WHAT IS REQUIRED
Reproduce the records below in their entirety, exactly as shown.
────
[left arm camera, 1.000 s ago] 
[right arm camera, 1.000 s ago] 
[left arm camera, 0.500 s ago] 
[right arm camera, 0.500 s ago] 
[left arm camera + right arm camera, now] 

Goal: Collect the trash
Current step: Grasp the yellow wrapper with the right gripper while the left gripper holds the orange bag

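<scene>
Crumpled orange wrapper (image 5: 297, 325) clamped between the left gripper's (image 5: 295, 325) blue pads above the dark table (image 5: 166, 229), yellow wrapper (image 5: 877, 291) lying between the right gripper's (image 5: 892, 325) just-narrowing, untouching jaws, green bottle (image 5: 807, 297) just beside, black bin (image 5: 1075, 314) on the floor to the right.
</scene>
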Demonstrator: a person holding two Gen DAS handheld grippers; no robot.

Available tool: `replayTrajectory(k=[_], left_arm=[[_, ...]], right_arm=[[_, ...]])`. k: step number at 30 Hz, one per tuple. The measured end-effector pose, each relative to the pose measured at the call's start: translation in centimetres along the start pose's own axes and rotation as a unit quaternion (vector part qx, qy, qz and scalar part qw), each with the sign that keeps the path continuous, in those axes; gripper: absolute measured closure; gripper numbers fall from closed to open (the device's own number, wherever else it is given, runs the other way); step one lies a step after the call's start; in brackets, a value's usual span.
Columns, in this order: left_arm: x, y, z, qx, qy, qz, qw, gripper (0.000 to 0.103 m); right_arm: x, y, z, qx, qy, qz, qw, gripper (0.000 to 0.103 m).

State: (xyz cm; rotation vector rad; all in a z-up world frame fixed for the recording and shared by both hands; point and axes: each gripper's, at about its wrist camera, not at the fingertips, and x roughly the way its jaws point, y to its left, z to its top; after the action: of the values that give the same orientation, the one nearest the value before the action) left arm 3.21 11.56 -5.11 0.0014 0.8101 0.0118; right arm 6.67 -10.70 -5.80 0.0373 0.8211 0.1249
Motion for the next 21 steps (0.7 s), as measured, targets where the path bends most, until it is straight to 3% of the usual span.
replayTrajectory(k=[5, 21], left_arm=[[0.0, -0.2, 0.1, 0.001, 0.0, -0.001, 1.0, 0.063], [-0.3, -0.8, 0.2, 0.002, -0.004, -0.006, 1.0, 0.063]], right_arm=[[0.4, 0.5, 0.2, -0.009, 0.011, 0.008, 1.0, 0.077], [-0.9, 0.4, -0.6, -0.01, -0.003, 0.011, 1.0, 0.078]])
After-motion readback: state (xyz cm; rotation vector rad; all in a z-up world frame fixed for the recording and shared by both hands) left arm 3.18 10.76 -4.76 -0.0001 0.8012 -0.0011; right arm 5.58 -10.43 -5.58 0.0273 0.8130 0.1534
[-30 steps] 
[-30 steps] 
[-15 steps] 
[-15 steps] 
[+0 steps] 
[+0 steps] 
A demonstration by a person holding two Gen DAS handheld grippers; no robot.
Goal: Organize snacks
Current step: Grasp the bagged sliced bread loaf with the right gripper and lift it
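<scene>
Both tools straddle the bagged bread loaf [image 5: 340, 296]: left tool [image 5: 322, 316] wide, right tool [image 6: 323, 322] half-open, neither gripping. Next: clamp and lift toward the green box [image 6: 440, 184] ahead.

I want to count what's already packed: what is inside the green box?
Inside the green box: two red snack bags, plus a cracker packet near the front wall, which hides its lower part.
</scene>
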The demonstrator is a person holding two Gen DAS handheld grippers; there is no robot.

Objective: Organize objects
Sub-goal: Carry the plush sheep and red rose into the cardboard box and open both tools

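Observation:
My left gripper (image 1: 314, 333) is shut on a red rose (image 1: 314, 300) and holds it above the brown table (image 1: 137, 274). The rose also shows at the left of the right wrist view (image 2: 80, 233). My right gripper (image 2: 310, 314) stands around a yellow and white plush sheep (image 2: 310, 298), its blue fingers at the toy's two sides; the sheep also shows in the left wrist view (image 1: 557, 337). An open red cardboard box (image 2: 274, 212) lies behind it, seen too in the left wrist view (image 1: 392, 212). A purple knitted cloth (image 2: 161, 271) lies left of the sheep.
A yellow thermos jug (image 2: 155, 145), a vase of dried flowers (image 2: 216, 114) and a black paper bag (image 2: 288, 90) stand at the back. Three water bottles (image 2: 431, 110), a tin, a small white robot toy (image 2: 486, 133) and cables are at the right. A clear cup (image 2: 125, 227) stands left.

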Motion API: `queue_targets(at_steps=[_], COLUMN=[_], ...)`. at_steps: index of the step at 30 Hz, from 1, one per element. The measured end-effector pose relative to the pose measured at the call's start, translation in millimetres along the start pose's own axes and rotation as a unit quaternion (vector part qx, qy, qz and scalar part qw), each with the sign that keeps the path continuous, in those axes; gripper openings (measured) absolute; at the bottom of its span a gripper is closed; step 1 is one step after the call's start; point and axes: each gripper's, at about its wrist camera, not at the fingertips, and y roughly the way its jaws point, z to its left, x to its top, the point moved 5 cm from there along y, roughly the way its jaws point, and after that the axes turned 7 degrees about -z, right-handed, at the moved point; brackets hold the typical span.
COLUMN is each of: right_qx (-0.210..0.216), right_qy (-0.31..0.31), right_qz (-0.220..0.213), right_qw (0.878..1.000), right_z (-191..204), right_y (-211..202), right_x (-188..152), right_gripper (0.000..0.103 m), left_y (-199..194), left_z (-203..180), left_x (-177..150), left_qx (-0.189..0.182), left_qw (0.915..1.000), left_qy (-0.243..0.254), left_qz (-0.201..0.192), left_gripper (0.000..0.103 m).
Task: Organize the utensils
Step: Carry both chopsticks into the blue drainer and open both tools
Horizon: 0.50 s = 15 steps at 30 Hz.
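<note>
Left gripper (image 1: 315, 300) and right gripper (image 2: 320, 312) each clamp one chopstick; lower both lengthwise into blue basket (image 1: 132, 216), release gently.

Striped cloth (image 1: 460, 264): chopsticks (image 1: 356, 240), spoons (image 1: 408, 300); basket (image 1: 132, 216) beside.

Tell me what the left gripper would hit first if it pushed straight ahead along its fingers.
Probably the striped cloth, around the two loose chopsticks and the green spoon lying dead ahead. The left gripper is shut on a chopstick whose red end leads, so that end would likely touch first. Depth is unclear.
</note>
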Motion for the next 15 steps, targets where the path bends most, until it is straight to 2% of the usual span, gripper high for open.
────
TASK SOLUTION
[left arm camera, 1.000 s ago] 
[right arm camera, 1.000 s ago] 
[left arm camera, 0.500 s ago] 
[right arm camera, 0.500 s ago] 
[left arm camera + right arm camera, now] 

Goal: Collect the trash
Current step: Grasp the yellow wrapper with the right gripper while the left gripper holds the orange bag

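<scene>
Crumpled orange wrapper (image 5: 297, 325) clamped between the left gripper's (image 5: 295, 325) blue pads above the dark table (image 5: 166, 229), yellow wrapper (image 5: 877, 291) lying between the right gripper's (image 5: 892, 325) just-narrowing, untouching jaws, green bottle (image 5: 807, 297) just beside, black bin (image 5: 1075, 314) on the floor to the right.
</scene>
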Demonstrator: a person holding two Gen DAS handheld grippers; no robot.

Available tool: `replayTrajectory(k=[_], left_arm=[[_, ...]], right_arm=[[_, ...]])`. k: step number at 30 Hz, one per tuple. The measured end-effector pose, each relative to the pose measured at the call's start: translation in centimetres along the start pose's own axes and rotation as a unit quaternion (vector part qx, qy, qz and scalar part qw), each with the sign that keeps the path continuous, in those axes; gripper: absolute measured closure; gripper numbers fall from closed to open (the device's own number, wherever else it is given, runs the other way); step one lies a step after the call's start; in brackets, a value's usual span.
Columns, in this order: left_arm: x, y, z, qx, qy, qz, qw, gripper (0.000 to 0.103 m); right_arm: x, y, z, qx, qy, qz, qw, gripper (0.000 to 0.103 m).

State: (xyz cm; rotation vector rad; all in a z-up world frame fixed for the recording and shared by both hands; point and axes: each gripper's, at about its wrist camera, not at the fingertips, and x roughly the way its jaws point, y to its left, z to its top; after the action: of the values that give the same orientation, the one nearest the value before the action) left arm 3.21 11.56 -5.11 0.0014 0.8101 0.0118; right arm 6.67 -10.70 -5.80 0.0373 0.8211 0.1249
Motion for the next 21 steps (0.7 s), as measured, targets where the path bends most, until it is straight to 3% of the usual span.
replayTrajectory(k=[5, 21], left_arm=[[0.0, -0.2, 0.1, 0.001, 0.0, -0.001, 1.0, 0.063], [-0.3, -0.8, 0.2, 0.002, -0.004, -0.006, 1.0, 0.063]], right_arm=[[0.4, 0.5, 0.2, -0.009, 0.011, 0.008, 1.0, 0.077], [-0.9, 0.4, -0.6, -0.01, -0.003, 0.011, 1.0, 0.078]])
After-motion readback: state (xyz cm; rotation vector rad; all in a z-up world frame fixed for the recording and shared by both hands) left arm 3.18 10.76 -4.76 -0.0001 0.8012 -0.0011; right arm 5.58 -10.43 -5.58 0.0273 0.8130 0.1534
[-30 steps] 
[-30 steps] 
[-15 steps] 
[-15 steps] 
[+0 steps] 
[+0 steps] 
A demonstration by a person holding two Gen DAS handheld grippers; no robot.
Goal: Organize snacks
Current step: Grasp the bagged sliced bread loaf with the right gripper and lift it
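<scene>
Both tools straddle the bagged bread loaf [image 5: 340, 296]: left tool [image 5: 322, 316] wide, right tool [image 6: 323, 322] half-open, neither gripping. Next: clamp and lift toward the green box [image 6: 440, 184] ahead.

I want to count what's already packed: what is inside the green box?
Inside the green box: two red snack bags, plus a cracker packet near the front wall, which hides its lower part.
</scene>
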The demonstrator is a person holding two Gen DAS handheld grippers; there is no robot.

Objective: Organize objects
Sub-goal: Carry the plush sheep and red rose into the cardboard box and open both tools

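Observation:
My left gripper (image 1: 314, 333) is shut on a red rose (image 1: 314, 300) and holds it above the brown table (image 1: 137, 274). The rose also shows at the left of the right wrist view (image 2: 80, 233). My right gripper (image 2: 310, 314) stands around a yellow and white plush sheep (image 2: 310, 298), its blue fingers at the toy's two sides; the sheep also shows in the left wrist view (image 1: 557, 337). An open red cardboard box (image 2: 274, 212) lies behind it, seen too in the left wrist view (image 1: 392, 212). A purple knitted cloth (image 2: 161, 271) lies left of the sheep.
A yellow thermos jug (image 2: 155, 145), a vase of dried flowers (image 2: 216, 114) and a black paper bag (image 2: 288, 90) stand at the back. Three water bottles (image 2: 431, 110), a tin, a small white robot toy (image 2: 486, 133) and cables are at the right. A clear cup (image 2: 125, 227) stands left.
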
Motion API: `queue_targets(at_steps=[_], COLUMN=[_], ...)`. at_steps: index of the step at 30 Hz, from 1, one per element. The measured end-effector pose relative to the pose measured at the call's start, translation in millimetres along the start pose's own axes and rotation as a unit quaternion (vector part qx, qy, qz and scalar part qw), each with the sign that keeps the path continuous, in those axes; gripper openings (measured) absolute; at the bottom of its span a gripper is closed; step 1 is one step after the call's start; point and axes: each gripper's, at about its wrist camera, not at the fingertips, and y roughly the way its jaws point, z to its left, x to its top, the point moved 5 cm from there along y, roughly the way its jaws point, and after that the axes turned 7 degrees about -z, right-handed, at the moved point; brackets hold the typical span.
COLUMN is each of: right_qx (-0.210..0.216), right_qy (-0.31..0.31), right_qz (-0.220..0.213), right_qw (0.878..1.000), right_z (-191..204), right_y (-211..202), right_x (-188..152), right_gripper (0.000..0.103 m), left_y (-199..194), left_z (-203..180), left_x (-177..150), left_qx (-0.189..0.182), left_qw (0.915..1.000), left_qy (-0.243..0.254), left_qz (-0.201..0.192), left_gripper (0.000..0.103 m).
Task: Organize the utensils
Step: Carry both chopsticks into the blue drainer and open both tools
Horizon: 0.50 s = 15 steps at 30 Hz.
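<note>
Left gripper (image 1: 315, 300) and right gripper (image 2: 320, 312) each clamp one chopstick; lower both lengthwise into blue basket (image 1: 132, 216), release gently.

Striped cloth (image 1: 460, 264): chopsticks (image 1: 356, 240), spoons (image 1: 408, 300); basket (image 1: 132, 216) beside.

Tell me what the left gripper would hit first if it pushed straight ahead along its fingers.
Probably the striped cloth, around the two loose chopsticks and the green spoon lying dead ahead. The left gripper is shut on a chopstick whose red end leads, so that end would likely touch first. Depth is unclear.
</note>
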Motion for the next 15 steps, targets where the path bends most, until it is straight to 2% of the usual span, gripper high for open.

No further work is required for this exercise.